> _THE PROBLEM_
The answer is the number of lines in the data that contain the word "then"; give it alone.

> _INFORMATION SHOWN_
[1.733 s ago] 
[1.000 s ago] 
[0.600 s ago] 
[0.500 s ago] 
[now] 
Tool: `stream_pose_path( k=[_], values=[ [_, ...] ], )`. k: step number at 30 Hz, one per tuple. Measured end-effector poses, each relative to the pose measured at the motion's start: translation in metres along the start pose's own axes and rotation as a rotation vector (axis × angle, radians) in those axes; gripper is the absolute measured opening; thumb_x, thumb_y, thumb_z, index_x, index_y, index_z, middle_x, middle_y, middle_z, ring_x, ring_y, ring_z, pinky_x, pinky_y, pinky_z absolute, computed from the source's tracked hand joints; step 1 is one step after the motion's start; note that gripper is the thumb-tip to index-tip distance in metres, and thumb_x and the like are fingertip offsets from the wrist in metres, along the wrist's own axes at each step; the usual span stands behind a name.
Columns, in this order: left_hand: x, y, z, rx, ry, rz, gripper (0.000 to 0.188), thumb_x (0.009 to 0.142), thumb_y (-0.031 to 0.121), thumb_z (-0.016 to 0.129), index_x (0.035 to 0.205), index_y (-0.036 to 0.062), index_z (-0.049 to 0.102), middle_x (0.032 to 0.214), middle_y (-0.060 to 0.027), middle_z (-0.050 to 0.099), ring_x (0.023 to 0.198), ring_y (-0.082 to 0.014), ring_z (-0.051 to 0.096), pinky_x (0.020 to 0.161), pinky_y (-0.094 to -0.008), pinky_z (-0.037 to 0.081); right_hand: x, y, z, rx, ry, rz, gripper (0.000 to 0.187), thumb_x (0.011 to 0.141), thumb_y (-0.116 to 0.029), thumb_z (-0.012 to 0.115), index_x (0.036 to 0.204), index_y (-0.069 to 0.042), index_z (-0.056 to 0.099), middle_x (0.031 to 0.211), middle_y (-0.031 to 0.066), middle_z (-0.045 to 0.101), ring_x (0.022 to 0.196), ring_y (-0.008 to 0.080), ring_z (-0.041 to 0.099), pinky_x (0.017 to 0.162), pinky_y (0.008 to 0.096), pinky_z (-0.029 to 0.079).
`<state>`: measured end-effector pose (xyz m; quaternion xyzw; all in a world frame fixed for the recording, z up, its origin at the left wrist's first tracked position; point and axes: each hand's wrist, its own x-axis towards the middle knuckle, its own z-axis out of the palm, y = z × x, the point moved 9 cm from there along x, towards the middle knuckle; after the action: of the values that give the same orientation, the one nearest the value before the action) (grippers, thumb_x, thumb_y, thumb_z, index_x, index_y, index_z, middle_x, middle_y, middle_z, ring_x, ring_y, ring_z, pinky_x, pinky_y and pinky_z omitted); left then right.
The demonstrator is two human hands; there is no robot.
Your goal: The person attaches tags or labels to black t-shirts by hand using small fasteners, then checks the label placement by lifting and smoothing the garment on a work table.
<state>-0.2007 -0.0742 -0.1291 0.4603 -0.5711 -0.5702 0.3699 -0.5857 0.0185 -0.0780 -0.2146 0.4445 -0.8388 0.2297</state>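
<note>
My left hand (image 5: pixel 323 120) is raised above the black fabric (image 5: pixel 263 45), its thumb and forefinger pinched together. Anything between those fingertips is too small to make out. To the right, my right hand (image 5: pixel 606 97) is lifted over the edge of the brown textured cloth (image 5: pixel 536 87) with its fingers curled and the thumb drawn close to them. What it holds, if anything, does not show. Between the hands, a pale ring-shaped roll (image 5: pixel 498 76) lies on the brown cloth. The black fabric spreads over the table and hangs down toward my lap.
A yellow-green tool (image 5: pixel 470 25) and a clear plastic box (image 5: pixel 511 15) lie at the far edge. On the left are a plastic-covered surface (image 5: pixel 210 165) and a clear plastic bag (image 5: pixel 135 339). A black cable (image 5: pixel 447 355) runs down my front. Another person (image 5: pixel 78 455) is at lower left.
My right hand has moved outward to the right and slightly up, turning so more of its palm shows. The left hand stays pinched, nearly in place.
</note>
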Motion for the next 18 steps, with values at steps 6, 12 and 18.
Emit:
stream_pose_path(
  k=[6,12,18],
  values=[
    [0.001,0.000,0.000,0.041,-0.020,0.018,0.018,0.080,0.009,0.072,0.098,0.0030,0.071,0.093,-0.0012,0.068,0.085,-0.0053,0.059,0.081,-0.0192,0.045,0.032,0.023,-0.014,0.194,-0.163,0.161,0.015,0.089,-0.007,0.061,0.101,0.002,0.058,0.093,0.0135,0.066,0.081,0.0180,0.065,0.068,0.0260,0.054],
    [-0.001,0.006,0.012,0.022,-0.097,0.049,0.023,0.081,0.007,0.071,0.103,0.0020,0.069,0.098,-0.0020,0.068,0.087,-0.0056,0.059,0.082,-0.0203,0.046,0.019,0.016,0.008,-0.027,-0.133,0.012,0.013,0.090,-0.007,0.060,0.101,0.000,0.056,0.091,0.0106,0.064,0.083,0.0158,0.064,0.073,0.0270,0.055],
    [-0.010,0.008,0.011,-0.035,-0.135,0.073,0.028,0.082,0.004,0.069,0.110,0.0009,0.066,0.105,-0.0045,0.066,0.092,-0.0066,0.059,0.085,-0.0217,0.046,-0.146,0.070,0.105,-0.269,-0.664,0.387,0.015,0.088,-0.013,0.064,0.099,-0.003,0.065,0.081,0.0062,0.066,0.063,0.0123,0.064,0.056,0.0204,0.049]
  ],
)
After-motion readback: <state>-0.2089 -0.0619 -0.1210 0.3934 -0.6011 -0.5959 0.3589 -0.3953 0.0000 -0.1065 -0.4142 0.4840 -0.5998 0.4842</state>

> _TASK RESPONSE_
2